On June 18, Utah Sen. Mike Lee introduced a proposal — part of President Trump’s “Big Beautiful Bill” — that would have opened more than 8 million acres of public land in Utah to private buyers.
Ten days later, he withdrew the provision from the bill, as he couldn’t secure “safeguards” to ensure the land would be used for housing by American families.
Understanding the proposal
The proposed legislation included several popular Utah hiking trails, skiing areas and land surrounding, but not within, the state’s national parks.
John Ruple, a research professor at the University of Utah College of Law and a former senior counsel on the White House Council of Environmental Quality during the Biden administration, explained nuances to the legislation.
“Sen. Lee has tried to talk about it [the proposed legislation] in terms of addressing housing shortages and in terms of affordable housing, but there is nothing in the bill that limits any lands that are sold or requires them to be used for affordable housing,” he said.
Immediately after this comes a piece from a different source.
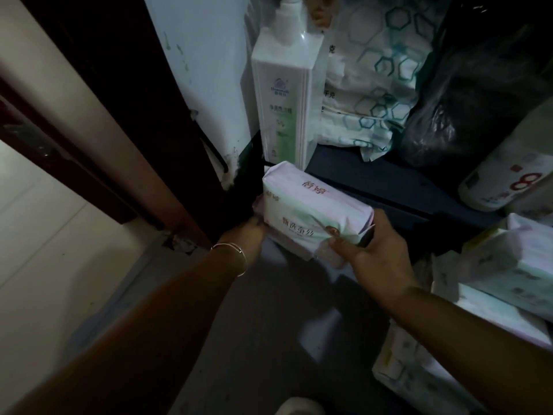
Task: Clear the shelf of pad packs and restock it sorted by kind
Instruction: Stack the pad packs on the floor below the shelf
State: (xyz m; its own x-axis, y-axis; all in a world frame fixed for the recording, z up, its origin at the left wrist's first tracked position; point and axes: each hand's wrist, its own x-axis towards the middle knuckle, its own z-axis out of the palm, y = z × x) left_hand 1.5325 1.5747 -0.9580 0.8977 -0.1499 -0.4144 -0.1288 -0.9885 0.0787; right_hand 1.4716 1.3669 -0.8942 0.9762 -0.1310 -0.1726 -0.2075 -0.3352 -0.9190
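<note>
Nearest us, our right hand [371, 250] pinches the near corner of the pad pack [314, 211], thumb on top and fingers curled beneath; our left hand [248, 232], a thin bracelet [236, 253] at its wrist, grips the opposite end, its fingers mostly hidden. The pack hangs between both hands at the front edge of the dark shelf [374, 178], just before the white pump bottle [284, 94]. We judge it light, soft and slick-wrapped, best held by its ends. Both forearms reach forward, converging.
</note>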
Ruple explains that the language within Lee’s most recently revised proposal gives priority to housing and related infrastructure, which could include highways, airports, strip malls and other amenities that make the neighborhood more attractive to buyers.
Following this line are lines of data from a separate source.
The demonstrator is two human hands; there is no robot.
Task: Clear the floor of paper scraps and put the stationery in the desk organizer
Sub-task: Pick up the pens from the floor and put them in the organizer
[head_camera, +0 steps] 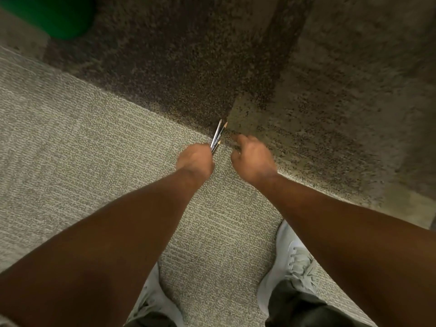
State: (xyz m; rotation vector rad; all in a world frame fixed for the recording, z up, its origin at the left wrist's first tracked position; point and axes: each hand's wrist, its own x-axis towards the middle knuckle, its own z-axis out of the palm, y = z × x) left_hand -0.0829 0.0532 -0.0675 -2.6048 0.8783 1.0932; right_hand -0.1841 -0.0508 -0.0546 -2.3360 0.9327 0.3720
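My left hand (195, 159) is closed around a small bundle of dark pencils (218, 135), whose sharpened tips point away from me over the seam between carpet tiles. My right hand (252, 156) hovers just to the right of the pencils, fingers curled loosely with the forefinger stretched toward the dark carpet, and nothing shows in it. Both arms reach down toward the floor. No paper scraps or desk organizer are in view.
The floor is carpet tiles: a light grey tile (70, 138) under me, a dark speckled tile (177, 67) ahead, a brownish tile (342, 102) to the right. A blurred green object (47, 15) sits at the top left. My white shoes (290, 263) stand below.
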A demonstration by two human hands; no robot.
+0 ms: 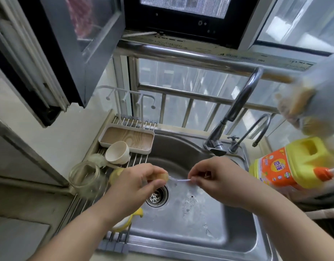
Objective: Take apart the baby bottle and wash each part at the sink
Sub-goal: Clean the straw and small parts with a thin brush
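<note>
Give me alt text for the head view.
Over a steel sink, the left hand pinches a small yellowish bottle part while the right hand holds a thin brush poked into it. A glass bottle body lies on the rack.

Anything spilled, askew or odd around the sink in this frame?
Nothing alarming. The clear glass jar lies tipped on its side on the metal drying rack left of the steel sink; a cream cup leans beside it. Both hands work a thin white brush into a small yellowish part.
</note>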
“You could easily have a golf resort in the middle of the desert with the minimum house size of 7,000 feet on a 2-acre lot,” Ruple said. “Homes are going to sell for $3 or 4 million, so there’s a huge disconnect between the message he’s trying to convey and what the most language contains.”
Revisions
Additionally, the Senate parliamentarian, who oversees the application of session rules and proceedings, knocked down the proposal because it did not pass the Byrd rule.
“The Byrd rule says that you can only avoid the 60-vote requirement if that provision is budgetary in nature,” Ruple said. “Lee’s language was primarily policy in nature, and the budgetary pieces were kind of ancillary, as opposed to the main focus of the bill.”
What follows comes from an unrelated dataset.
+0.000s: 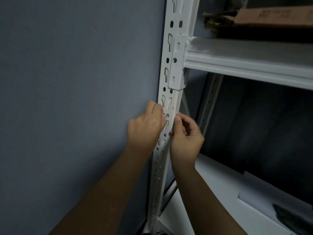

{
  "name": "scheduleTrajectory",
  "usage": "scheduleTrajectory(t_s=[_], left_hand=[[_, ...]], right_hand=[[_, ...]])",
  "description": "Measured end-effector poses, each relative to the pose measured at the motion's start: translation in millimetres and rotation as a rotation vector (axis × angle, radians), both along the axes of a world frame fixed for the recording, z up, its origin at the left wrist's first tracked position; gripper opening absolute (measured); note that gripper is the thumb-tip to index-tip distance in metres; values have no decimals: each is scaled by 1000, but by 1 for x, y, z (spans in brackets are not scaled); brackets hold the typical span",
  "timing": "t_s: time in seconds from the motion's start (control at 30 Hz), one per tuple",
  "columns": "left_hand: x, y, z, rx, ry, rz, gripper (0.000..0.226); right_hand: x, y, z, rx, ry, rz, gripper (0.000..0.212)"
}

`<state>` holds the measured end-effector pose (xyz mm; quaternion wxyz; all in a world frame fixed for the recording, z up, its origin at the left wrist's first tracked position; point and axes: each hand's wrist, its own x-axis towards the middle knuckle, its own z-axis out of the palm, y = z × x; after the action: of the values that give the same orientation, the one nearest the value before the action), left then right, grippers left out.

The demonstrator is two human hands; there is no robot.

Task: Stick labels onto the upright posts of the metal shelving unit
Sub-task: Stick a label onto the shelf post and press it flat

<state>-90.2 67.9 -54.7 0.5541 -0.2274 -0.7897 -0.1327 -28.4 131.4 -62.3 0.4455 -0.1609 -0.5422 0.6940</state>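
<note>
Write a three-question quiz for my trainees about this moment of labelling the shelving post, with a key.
1. True or false: both hands are at the front post.
2. The label sits: A) above the shelf bracket, B) below it, C) on the wall.
3. What lies on the upper shelf?

Key
1. True: the left hand and the right hand meet the post from either side at the label.
2. B.
3. A cardboard box, blurred.
</note>
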Motion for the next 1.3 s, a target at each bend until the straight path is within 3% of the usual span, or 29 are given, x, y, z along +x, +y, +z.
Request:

In his social media post on X, Lee explained that public misinformation and “strict constraints of the budget reconciliation process” ultimately burdened the bill’s success.
Lee also revised the proposal to remove Forest Service land. The legislation will now only include Bureau of Land Management property within 5 miles of “population centers.”
Public reactions
Scott Braden, the executive director of the Southern Utah Wilderness Alliance, called the bill “deeply anti-conservation and anti-public lands.”
“[The bill] opens up vast tracts of wild public land across the West and Alaska to new oil and gas drilling,” Braden said. “[It] attempts to kill the American clean energy economy by gutting clean energy incentives for wind and solar power.”
Trisha Hedin, an administrator for Utah’s Grand County, told The Chronicle about her concerns about the bill.
“I am an avid outdoorswoman and have been my entire life,” Hedin said. “My quality of life revolves around my ability to be outdoors. I have a deep reverence for our public lands.”
She goes on to explain that the legislation is designed to benefit upper-class Utahns, not the working or middle class.
“Our citizens’ mental and physical health depend on public lands,” Hedin said. “We all utilized these lands to maintain our physical and mental well-being. A loss of these lands deprives our general citizenry of the components that make them whole and healthy.”